With it now being mid-July, when space allows I’ll also start thinking about sowing lettuces and spinach again. I found they’re very quick to bolt when the weather’s hot but if I sow them now they should thrive in the warm soil and be mature towards the end of August.
Finally – thank you so much for everyone who’s subscribed to the YouTube channel. I’ve got 40 wonderful viewers now! If you want more from The Guide but in video format, click the ‘subscribe’ link at the top of the page on the right-hand side.
How’s your garden growing? Highs? Lows? Tell me about it in the comments!
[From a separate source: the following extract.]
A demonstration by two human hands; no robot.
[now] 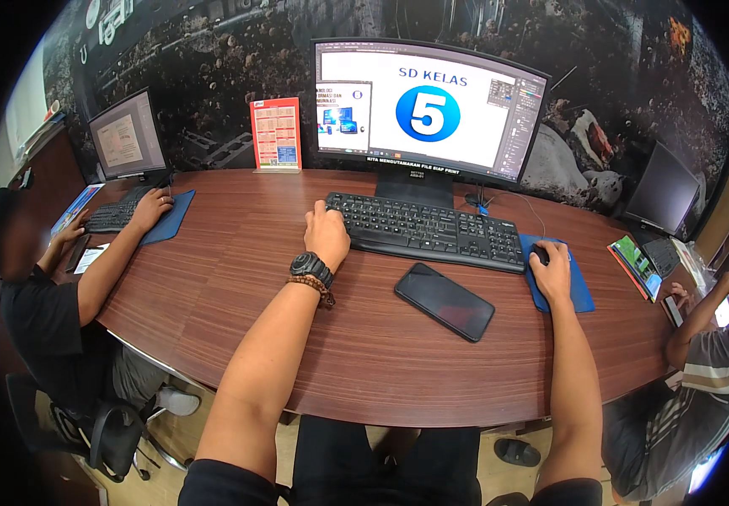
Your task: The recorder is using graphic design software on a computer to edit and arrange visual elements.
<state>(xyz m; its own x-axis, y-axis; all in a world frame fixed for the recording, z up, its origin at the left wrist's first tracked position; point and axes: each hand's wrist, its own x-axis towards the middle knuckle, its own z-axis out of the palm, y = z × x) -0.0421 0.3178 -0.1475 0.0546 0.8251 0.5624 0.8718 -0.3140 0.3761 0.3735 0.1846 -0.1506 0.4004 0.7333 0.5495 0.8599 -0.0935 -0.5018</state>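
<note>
My left hand (326, 238) rests at the left end of a black keyboard (423, 229), its fingers reaching onto the keys there and holding nothing. A black watch and a beaded bracelet circle that wrist. On a blue mouse pad (577, 285), my right hand (552, 271) is wrapped over a dark computer mouse (538, 254), mostly covered by the fingers. Behind the keyboard stands a monitor (474, 101) showing a design program with a large blue circle bearing a numeral. A black smartphone (445, 301) lies screen up between my forearms, its screen dark.
A red-edged leaflet stand (277, 135) is left of the monitor on the brown wooden desk (213, 261). At left, a person works at another keyboard (116, 212) and monitor (128, 135). Someone sits at right, near a dark monitor (664, 187) and a colourful booklet (636, 266).
</note>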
You know, there’s a reason us Brits are renowned for talking about the weather; it’s because it’s so bloody changeable! June was soooooo wet with a few rogue days of sun. This past weekend gave the hope of a summery spell in July and then, today….raaaaaaain again. It’s not good for my mood, my bank balance or my livestock.
The Kitchen Garden
In the vegetable patch there’s been highs and lows. As you’ve noted, my first ever carrots were harvested, as were the last broad beans. The extremely leggy beets seem to have straightened up a little, though you can see their roots are far from the nice little round harvests. Onions are swelling, nasturtiums are flowering, and the latest round of seeds are sprouting. On that; I’ve had some dismal attempts with seedlings this year. My aubergines and peppers didn’t germinate the first two times, my cucumbers got slugged and my beans looked promising…until I planted them out and they too were decimated by snails (this is the problem with continued wet weather because slugs and snails can munch around the clock). I HAVE started all of these again. Though I’m hopeful for a few beans, cucumbers, marrows and gourds later in the season, it may have been too late to try again with the peppers and aubergines; we’ll see.
My cordon fruit trees have also suffered from the turbulent weather, and have put on little growth. And my newly planted chard was decimated when I had an escapee rooster. Bad, BAD rooster (looks at the cooking pot).
It’s also been a mixed bag for the ornamentals. I love when the dahlias start to come out. This year I haven’t even planted all of them out, deciding instead to nestle the plastic pots amongst the borders. Yes, I need to water but I don’t have to worry so much about slug damage. Hemerocallis is about to burst into life, as are the daisies, echinacea and crocosmia. I haven’t had so much luck with some others though. For instance, I wanted to swathe my ugly but much-needed trellis with Spanish flag (Ipomoea lobata). Though the seedlings started off really well, they have NOT liked being planted out. And so, I continue to live with the bare, rickety, horrible fencing. The same could be said for the jasmine which has lacklustre growth. Meanwhile I wondered what awful thing had attacked by beautiful patch of lavenders amongst the grasses…until I saw Bo peeing there. Dog pee, especially bitch pee, is potent stuff. It’ll kill off pretty much anything, especially if its dumped in huge quantities in the same place repeatedly.
The Poultry Yard
Down in the poultry yard I’m happy to say we’ve had an upswing in luck. Tylan put pay to my hens’ respiratory illness and egg count is up – I’m getting 8/9 per day now which is great! I finally have eggs to fulfill demand.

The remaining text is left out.